Our upperclassmen had been there. They knew that classmates that continually looked to the end of the 9 months didn’t make it. There was a transition point, when you get close enough to Recognition Day, that holding out for it keeps you motivated to continue in the Fourth Class System. However, that transition point is well into second semester and we were still in the midst of the two week training period before classes for the year began. Until then, you needed to focus on something else. Their suggestion was to set milestones around events that we were nearer to. Just making it to the weekend meant having survived another week at The Citadel. That was one more week than many others had done. That was one more week to add to your accomplishments. And adding that week meant that once again, you had proven you could make it. That was often enough motivation to take on the week to come.

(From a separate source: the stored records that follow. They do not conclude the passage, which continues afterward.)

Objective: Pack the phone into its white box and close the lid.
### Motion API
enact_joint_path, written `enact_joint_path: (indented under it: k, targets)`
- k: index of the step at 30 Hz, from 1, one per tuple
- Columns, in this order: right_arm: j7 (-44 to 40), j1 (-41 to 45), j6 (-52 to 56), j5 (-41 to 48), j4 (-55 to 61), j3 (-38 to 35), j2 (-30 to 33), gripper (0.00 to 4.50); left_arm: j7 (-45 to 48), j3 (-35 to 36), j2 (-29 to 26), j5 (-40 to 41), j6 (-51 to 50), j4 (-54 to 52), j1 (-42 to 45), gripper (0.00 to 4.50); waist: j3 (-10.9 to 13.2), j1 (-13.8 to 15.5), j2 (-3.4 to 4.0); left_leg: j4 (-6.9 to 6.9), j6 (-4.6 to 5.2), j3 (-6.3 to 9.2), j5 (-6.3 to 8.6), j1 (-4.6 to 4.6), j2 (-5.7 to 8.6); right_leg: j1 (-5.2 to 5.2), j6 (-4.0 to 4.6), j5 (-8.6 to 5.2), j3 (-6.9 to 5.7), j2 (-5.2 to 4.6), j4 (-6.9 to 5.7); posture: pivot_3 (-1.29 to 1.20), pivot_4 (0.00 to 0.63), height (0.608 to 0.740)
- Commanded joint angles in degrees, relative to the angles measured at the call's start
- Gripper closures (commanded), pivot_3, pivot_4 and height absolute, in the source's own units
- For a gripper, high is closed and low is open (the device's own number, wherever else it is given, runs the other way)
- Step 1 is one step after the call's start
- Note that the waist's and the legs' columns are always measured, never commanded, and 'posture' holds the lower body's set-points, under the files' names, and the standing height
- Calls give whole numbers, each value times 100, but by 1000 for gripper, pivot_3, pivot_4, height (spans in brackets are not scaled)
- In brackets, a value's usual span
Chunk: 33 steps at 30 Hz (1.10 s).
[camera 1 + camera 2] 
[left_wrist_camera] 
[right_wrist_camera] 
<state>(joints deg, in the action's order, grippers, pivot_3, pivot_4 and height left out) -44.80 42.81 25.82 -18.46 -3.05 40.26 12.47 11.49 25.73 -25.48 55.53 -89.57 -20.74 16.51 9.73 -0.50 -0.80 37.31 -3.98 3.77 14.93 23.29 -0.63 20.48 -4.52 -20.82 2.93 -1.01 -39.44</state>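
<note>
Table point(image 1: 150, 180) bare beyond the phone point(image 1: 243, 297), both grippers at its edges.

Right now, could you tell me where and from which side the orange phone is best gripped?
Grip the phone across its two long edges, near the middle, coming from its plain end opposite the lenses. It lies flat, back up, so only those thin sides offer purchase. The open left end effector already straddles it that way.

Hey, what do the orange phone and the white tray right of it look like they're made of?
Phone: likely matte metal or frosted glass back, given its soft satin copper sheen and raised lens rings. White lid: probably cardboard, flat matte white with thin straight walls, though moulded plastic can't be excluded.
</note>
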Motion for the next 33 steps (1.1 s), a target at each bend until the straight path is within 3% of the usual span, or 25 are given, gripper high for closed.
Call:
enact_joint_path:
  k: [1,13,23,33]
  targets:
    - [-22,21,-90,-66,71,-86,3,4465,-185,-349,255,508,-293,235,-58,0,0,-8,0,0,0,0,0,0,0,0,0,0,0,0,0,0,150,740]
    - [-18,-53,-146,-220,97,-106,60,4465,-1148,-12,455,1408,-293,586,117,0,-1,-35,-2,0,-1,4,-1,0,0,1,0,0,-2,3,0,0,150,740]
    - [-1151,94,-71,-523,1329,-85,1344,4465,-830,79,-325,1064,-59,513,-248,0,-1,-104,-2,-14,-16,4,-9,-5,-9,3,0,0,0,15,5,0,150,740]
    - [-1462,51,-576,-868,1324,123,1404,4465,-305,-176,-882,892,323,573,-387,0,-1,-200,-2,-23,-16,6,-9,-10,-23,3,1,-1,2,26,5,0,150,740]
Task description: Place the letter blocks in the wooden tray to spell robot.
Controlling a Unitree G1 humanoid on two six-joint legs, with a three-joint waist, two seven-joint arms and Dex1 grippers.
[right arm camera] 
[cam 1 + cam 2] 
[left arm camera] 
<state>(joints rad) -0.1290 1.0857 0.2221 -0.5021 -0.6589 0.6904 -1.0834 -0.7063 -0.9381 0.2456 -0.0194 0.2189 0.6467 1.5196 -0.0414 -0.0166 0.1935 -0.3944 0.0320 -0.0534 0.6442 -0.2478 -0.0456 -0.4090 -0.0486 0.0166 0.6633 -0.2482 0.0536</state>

Life is the same way. Most of us have big goals that are a long way off. I am far away from my ideal running weight. However, if I look at that big number, I’ll get discouraged and I’ll quit. That number is my final goal. In between I have set a number of milestones to remind me that I’m making progress, that I’m getting to where I want to be. Case in point: this weekend I had a certain set of goals in mind for my running. I accomplished them fairly easily. I am ahead of where I planned. That’s a good thing. Knowing that I passed my “test” easily has brought additional motivation to see my goal through to the final number. This is the power of a little victory.
In your goal planning, make sure you set milestones that measure your progress. Ensure you have these in order to achieve little victories. These little victories remind you that you can do it. They provide additional motivation to keep going. And they make the overall goal look more manageable and achievable. These little victories are crucial to accomplishing that bigger goal. Plan for them as you work your way to the final goal. Celebrate them as you accomplish them. Allow yourself to look back and see what you’ve done. Like finishing another week at The Citadel, those little victories should be a growing body of evidence that what you have purposed to do is not impossible. Set them and use them to keep moving forward.